Instead of asserting $|f’(a_n)|=1$ for all $n$, we claim that $|f’(a_n)|=|f’(a_0)|$ (as it should be!). Instead of asserting $|f(a_n)|<1$, we claim that $|f(a_n)| \le \lambda^{2^n}|f’(a_0)|$ where $\lambda=|f(a_0)|/|f’(a_0)|^2$. The proof will be nearly the same.

For example, we can find a square root of $257$ in $\mathbb{Z}_2 \subset \mathbb{Q}_2$. The polynomial $f(x)=x^2-257$ is reduced to $\overline{f}(x)=x^2-1=(x-1)^2$ in $\mathbb{F}_2[x]$, where $1$ is not a simple root. Therefore we cannot apply the original version of Hensel’s lemma to this polynomial. Nevertheless, we see $f(1)=-256$ and $f’(1)=2$. Therefore $|f(1)|=\frac{1}{2^8}$ while $|f’(1)|=\frac{1}{2}$. We can apply Newton’s method here to find a square root of $257$ without worrying about repeated roots.

Ending Remarks

There are a lot of variants of Hensel’s lemma, for example you can do exercise 10.9 of Atiyah-MacDonald.

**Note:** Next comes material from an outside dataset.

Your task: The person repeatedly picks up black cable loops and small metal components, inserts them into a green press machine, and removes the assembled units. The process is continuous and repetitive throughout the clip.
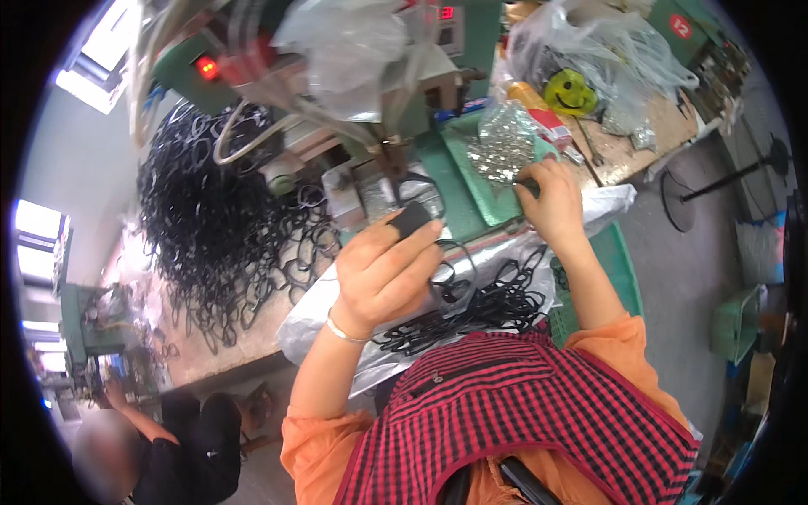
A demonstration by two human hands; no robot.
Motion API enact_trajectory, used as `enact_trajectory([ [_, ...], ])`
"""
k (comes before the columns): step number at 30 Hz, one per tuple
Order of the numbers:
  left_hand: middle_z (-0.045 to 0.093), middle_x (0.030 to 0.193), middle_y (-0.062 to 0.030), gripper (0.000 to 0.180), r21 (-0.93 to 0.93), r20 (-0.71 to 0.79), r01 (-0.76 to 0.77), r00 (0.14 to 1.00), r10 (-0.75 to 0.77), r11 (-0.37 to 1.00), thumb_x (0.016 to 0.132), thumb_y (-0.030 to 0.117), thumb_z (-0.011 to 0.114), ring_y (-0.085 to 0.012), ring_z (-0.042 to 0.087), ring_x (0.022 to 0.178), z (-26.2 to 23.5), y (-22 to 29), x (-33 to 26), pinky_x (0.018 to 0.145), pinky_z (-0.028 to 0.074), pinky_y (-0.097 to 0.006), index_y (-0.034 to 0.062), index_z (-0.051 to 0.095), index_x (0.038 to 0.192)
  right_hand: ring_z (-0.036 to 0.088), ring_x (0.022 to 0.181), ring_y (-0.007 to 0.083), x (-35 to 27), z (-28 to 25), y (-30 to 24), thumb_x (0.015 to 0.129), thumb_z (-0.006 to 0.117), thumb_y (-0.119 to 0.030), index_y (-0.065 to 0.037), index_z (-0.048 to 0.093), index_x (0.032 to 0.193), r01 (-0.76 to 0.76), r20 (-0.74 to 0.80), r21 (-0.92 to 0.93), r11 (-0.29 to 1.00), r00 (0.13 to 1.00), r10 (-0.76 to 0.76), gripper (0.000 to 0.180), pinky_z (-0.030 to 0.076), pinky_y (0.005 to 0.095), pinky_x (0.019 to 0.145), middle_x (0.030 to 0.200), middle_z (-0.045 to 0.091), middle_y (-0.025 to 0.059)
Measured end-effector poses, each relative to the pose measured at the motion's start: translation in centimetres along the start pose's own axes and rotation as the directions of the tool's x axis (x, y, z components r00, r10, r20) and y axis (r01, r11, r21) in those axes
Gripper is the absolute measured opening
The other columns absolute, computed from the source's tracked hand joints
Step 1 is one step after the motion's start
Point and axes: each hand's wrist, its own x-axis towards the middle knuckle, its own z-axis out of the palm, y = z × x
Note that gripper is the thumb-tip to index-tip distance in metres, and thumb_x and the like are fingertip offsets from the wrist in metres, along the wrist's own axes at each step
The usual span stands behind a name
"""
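My left hand (383,273) is closed on a flat black piece (410,219), pinched between thumb and fingers in front of the green machine's press head (387,156). A thin black strap loop (459,282) hangs beside that hand; whether it joins the black piece I cannot tell. Over the right rim of a green tray (475,189), my right hand (555,202) has its fingers bent together, with something dark at the thumb tip. Many small silver metal pieces (501,156) lie in the tray close to those fingers. What the fingers hold is too small to make out.
Black strap loops (497,299) lie on silvery sheeting across my lap. A large heap of loops (210,185) covers the bench at left. Plastic bags (598,50) and tools sit at back right. A co-worker (185,446) is at lower left, a black stand (732,181) at right.
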Motion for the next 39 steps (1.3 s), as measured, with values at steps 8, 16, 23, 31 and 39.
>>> enact_trajectory([
  [8, 0.069, 0.121, -0.0206, 0.050, -0.039, -0.155, 0.401, 0.902, -0.402, 0.915, 0.067, 0.002, 0.077, -0.0345, 0.068, 0.097, 0.0, 6.7, -5.7, 0.079, 0.052, -0.041, 0.0067, 0.066, 0.115, 0.064, 0.088, 0.0352, -0.9, 1.0, -0.3, 0.084, 0.068, -0.006, -0.005, 0.066, 0.092, -0.087, -0.035, 0.076, 0.993, 0.995, 0.090, 0.008, 0.050, 0.0436, 0.079, 0.089, 0.068, 0.0137],
  [16, 0.069, 0.106, -0.0100, 0.016, 0.169, -0.620, 0.790, 0.550, -0.559, 0.590, 0.091, -0.006, 0.065, -0.0215, 0.064, 0.099, -12.1, -0.2, -3.5, 0.094, 0.048, -0.034, -0.0012, 0.069, 0.106, 0.068, 0.086, 0.0239, 0.9, 1.3, -1.6, 0.089, 0.069, -0.006, -0.003, 0.073, 0.101, -0.069, -0.030, 0.443, 0.894, 0.995, 0.091, 0.014, 0.052, 0.0324, 0.079, 0.097, 0.072, 0.0117],
  [23, 0.068, 0.092, -0.0108, 0.022, 0.605, -0.134, 0.768, 0.357, -0.925, 0.209, 0.075, 0.020, 0.081, -0.0309, 0.063, 0.093, -9.9, -15.9, -14.0, 0.085, 0.051, -0.040, 0.0082, 0.079, 0.093, 0.069, 0.082, 0.0201, 1.6, 1.8, -3.5, 0.087, 0.071, -0.009, -0.004, 0.074, 0.102, -0.309, 0.151, 0.527, 0.791, 0.951, 0.271, 0.016, 0.053, 0.0316, 0.077, 0.096, 0.074, 0.0101],
  [31, 0.064, 0.082, -0.0018, 0.014, -0.206, -0.371, 0.940, 0.182, -0.911, 0.271, 0.086, 0.010, 0.078, -0.0115, 0.057, 0.073, -7.2, -6.9, -12.9, 0.067, 0.045, -0.025, 0.0018, 0.068, 0.090, 0.066, 0.087, 0.0262, -3.3, -2.3, 2.1, 0.080, 0.074, -0.001, -0.003, 0.072, 0.093, -0.090, -0.234, 0.208, 0.974, 0.962, 0.139, 0.013, 0.049, 0.0357, 0.081, 0.091, 0.071, 0.0096],
  [39, 0.066, 0.083, -0.0031, 0.011, -0.695, -0.127, 0.704, 0.079, -0.989, 0.146, 0.102, 0.014, 0.058, -0.0063, 0.056, 0.068, -6.4, -1.9, -8.3, 0.056, 0.042, -0.020, 0.0053, 0.062, 0.107, 0.067, 0.091, 0.0174, 2.0, -3.9, -7.0, 0.081, 0.071, -0.002, 0.001, 0.073, 0.094, -0.009, 0.105, 0.700, 0.714, 0.990, -0.090, 0.013, 0.050, 0.0291, 0.085, 0.093, 0.071, 0.0071],
])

In fact, we later even have Henselian ring and Henselisation of a ring.

There are some other proofs of Hensel’s lemma in this post, for example, since Newton’s method can also be understood as a contraction mapping, we can also prove it using properties of contraction mapping (see K. Conrad’s note).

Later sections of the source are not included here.